TASK GOAL:
Look through the lines below; wherever the word "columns" appears, copy that line.

DATA BLOCK below:

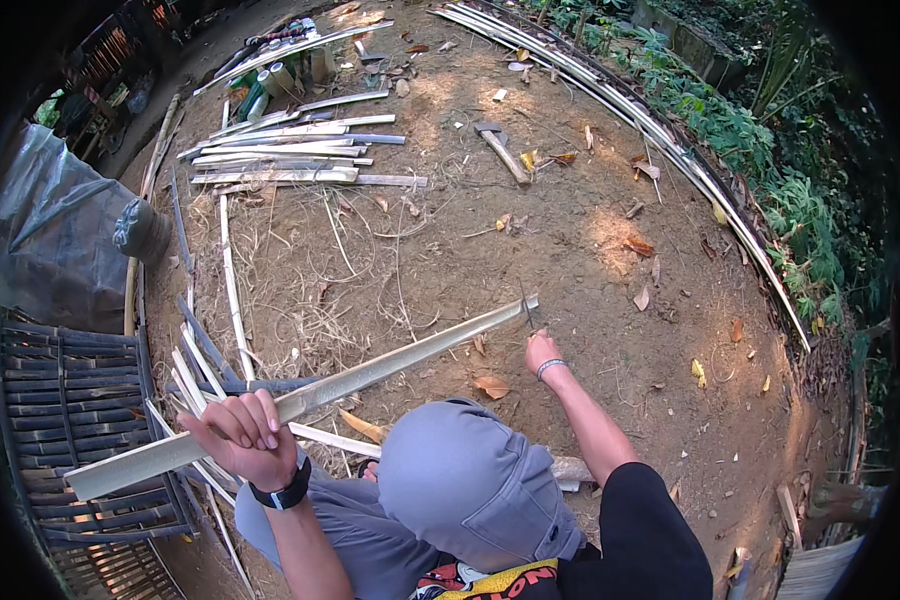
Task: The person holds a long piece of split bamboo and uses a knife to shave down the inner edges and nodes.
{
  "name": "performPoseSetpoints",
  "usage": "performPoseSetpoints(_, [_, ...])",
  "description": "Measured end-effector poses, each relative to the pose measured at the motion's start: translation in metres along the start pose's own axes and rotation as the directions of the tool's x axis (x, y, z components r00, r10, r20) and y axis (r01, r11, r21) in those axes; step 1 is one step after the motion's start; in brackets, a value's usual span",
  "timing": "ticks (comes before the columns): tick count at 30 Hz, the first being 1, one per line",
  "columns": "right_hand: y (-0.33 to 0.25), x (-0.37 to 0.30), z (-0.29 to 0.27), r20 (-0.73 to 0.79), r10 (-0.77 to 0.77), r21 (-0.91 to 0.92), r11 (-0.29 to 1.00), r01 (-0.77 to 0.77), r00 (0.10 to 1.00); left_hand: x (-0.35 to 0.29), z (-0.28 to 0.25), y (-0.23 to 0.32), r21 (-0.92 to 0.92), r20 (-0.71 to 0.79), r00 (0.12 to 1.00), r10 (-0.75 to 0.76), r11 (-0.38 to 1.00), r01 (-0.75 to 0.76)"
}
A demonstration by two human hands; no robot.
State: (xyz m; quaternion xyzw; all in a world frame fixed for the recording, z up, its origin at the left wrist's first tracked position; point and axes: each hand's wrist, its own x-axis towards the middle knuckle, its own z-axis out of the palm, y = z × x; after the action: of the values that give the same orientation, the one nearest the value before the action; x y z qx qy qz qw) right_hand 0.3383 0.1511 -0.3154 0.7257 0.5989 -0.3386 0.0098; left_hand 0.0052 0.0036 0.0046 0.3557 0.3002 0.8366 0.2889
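Note:
A long, pale split-bamboo strip (410, 350) slants up from lower left to the middle. My left hand (248, 435), with a black band on its wrist, is closed around the strip near its lower-left end. In my right hand (543, 352), which wears a thin bracelet, is a knife (526, 300). Its narrow dark blade crosses the strip's far end, close to the tip; I cannot tell how deep its edge sits. The fist hides most of the knife's handle. Rounded grey cloth (460, 470) covers the lower middle, below the strip.
Split bamboo strips (280, 160) lie in a pile at the far left, with more strips (195, 370) beside my left hand. A wooden-handled blade tool (505, 152) rests on the dirt. Long poles (670, 150) line the right edge; a bamboo slat bench (70, 430) stands left.

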Motion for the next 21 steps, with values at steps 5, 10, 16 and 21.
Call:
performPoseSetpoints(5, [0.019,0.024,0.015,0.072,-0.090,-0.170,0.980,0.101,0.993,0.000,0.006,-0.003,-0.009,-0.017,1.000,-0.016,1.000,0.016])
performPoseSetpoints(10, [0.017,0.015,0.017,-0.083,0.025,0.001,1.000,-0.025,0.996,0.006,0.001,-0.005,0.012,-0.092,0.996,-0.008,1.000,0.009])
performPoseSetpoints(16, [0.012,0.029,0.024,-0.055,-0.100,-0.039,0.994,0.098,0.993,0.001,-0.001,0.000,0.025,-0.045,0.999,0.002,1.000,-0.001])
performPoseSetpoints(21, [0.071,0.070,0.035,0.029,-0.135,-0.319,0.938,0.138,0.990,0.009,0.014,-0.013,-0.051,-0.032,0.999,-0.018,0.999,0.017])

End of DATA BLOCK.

SOLUTION FOR THIS TASK:
  "timing": "ticks (comes before the columns): tick count at 30 Hz, the first being 1, one per line",
  "columns": "right_hand: y (-0.33 to 0.25), x (-0.37 to 0.30), z (-0.29 to 0.27), r20 (-0.73 to 0.79), r10 (-0.77 to 0.77), r21 (-0.91 to 0.92), r11 (-0.29 to 1.00), r01 (-0.77 to 0.77), r00 (0.10 to 1.00); left_hand: x (-0.35 to 0.29), z (-0.28 to 0.25), y (-0.23 to 0.32), r21 (-0.92 to 0.92), r20 (-0.71 to 0.79), r00 (0.12 to 1.00), r10 (-0.75 to 0.76), r11 (-0.38 to 1.00), r01 (-0.75 to 0.76)"

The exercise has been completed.